PROBLEM DETAILS: Take the lines below between the one holding "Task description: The" and the one holding "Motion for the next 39", inclusive, and copy them exactly. Add nothing.
··· DATA FOR THIS TASK ···
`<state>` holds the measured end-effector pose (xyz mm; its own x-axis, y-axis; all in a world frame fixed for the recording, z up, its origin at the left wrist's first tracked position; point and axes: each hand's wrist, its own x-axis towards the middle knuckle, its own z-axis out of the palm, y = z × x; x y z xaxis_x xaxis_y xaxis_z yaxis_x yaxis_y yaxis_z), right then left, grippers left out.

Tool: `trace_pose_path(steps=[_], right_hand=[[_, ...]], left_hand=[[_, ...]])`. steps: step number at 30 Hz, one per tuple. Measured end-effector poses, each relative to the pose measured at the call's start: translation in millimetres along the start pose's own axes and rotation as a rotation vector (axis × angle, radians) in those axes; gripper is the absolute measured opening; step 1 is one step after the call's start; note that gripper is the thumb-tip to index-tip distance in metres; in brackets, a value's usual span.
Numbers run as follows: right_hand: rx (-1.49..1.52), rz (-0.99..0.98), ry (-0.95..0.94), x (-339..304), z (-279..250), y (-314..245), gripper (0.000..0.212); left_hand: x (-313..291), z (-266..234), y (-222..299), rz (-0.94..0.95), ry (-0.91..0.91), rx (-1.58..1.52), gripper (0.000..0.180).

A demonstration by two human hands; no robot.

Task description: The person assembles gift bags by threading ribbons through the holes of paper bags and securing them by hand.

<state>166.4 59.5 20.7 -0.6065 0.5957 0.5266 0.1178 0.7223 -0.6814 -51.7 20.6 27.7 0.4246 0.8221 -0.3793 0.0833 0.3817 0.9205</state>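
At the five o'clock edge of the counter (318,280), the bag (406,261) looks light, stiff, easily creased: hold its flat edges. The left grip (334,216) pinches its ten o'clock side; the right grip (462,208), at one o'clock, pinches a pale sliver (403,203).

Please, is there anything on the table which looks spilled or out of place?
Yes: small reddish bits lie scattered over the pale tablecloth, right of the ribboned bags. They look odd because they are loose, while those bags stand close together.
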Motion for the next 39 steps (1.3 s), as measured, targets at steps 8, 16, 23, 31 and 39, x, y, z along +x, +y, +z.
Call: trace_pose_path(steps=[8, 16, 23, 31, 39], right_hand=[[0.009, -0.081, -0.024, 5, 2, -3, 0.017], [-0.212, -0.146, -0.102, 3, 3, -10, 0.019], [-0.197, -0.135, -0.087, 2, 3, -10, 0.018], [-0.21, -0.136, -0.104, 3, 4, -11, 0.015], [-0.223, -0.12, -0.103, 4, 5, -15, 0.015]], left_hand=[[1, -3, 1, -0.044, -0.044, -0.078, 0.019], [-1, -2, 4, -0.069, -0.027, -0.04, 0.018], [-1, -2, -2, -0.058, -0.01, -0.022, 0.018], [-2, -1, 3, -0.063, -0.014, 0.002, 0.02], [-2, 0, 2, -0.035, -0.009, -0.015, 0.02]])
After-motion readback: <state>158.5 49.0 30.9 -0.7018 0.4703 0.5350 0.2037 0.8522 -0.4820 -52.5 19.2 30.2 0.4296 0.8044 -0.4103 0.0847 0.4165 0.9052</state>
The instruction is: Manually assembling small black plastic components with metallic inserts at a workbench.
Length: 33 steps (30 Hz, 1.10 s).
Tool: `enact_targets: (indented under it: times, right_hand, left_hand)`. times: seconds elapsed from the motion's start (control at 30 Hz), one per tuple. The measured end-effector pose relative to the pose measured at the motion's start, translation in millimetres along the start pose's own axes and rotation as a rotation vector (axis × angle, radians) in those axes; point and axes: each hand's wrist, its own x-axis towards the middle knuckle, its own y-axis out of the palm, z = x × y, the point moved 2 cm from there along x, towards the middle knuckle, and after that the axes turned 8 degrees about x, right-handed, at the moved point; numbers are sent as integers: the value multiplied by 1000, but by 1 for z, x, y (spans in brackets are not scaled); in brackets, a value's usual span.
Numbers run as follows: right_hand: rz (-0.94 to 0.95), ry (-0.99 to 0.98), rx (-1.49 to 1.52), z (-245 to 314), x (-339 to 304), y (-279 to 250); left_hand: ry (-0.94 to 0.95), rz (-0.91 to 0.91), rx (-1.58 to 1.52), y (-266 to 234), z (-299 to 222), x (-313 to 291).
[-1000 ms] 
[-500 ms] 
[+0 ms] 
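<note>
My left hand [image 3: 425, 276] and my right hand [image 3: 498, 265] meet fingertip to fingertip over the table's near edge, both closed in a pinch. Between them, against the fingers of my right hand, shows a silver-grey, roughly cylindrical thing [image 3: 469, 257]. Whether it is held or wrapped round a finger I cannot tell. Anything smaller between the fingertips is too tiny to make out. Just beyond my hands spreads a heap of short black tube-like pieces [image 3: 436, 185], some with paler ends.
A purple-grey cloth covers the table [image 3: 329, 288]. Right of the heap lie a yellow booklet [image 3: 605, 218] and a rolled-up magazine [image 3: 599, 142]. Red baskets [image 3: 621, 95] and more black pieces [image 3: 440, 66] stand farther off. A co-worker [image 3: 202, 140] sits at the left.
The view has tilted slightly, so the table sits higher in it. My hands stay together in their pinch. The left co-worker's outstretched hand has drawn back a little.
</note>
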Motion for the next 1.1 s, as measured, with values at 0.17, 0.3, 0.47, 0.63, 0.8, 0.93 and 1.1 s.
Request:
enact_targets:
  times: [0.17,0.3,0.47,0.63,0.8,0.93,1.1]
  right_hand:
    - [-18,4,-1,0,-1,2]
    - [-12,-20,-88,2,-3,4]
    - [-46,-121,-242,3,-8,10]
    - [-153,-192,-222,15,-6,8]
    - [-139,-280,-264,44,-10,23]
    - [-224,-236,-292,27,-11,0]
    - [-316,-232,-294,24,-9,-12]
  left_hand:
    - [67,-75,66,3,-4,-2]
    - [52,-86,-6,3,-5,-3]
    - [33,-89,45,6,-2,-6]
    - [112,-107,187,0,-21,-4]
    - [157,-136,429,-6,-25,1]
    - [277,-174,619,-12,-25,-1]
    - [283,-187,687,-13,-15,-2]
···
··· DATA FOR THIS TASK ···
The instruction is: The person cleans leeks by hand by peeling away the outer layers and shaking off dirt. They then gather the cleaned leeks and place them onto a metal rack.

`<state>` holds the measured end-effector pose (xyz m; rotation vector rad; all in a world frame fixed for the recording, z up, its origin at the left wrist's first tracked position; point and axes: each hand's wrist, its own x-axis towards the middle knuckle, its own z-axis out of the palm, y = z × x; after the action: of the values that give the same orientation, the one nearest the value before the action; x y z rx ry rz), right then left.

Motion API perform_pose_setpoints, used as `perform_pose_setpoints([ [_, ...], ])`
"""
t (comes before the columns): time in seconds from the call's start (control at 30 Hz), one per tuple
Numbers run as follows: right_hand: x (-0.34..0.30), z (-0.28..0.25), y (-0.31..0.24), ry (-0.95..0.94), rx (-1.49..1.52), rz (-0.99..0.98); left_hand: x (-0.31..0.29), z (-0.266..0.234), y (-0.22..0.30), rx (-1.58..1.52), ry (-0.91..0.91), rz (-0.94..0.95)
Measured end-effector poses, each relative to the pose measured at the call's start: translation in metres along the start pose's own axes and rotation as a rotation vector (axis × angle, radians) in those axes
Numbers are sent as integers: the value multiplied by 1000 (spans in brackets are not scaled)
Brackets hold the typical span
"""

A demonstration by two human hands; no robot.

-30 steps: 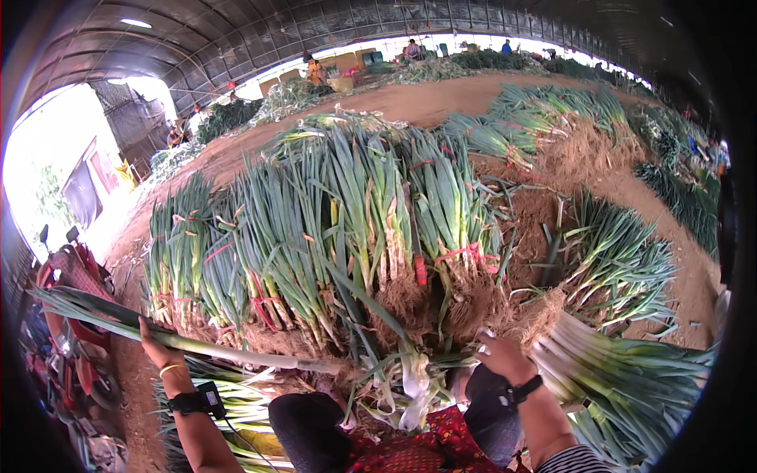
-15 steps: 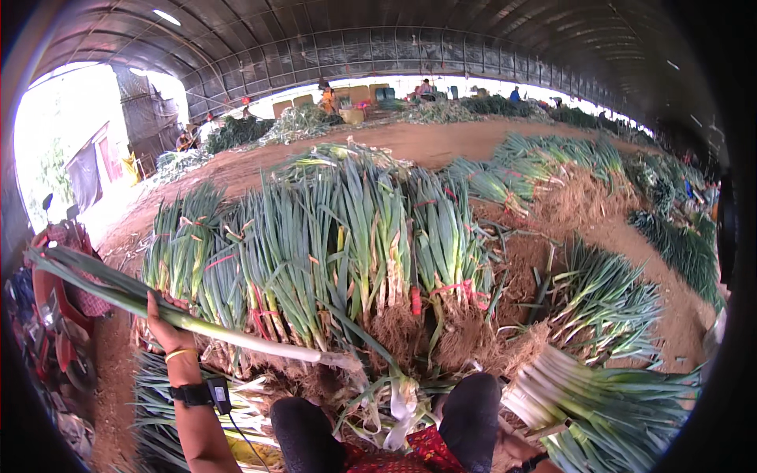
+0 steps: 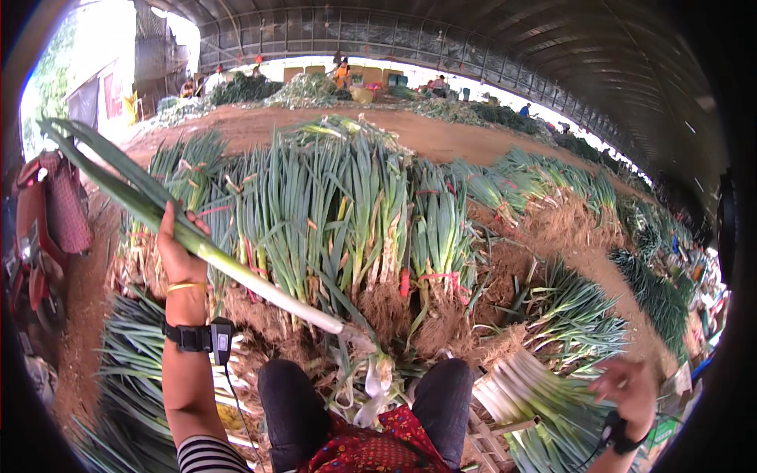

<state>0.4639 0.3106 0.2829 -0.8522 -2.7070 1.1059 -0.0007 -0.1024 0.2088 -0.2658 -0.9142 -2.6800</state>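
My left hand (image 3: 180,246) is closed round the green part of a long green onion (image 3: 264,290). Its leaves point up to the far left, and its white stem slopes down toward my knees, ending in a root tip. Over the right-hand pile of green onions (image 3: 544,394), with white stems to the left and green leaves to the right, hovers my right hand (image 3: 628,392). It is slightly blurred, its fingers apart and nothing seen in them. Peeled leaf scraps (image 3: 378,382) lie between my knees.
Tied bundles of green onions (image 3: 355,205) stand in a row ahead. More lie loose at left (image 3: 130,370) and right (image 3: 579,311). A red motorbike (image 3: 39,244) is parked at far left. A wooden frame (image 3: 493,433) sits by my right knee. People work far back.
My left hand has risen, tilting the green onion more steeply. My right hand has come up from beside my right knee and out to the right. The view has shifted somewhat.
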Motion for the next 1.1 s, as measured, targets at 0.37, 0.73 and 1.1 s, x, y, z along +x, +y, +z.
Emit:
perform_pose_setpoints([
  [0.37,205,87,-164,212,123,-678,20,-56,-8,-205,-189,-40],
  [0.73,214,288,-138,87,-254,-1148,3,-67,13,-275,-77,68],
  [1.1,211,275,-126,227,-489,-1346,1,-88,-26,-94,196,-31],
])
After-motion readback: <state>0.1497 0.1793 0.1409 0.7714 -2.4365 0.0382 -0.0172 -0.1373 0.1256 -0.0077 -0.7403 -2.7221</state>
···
ANSWER AREA:
Task description: The person assembles gift bags by threading ribbons through the holes of paper bags and securing them by hand.

<state>166.4 59.5 20.7 -0.6065 0.5957 0.5266 0.1178 0.7223 -0.6814 -51.7 20.6 27.7 0.4246 0.8221 -0.3793 0.0833 0.3817 0.9205</state>
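At the five o'clock edge of the counter (318,280), the bag (406,261) looks light, stiff, easily creased: hold its flat edges. The left grip (334,216) pinches its ten o'clock side; the right grip (462,208), at one o'clock, pinches a pale sliver (403,203).

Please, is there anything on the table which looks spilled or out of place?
Yes: small reddish bits lie scattered over the pale tablecloth, right of the ribboned bags. They look odd because they are loose, while those bags stand close together.
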Motion for the next 39 steps (1.3 s), as measured, targets at steps 8, 16, 23, 31 and 39, x, y, z along +x, +y, +z.

No further output is expected for this exercise.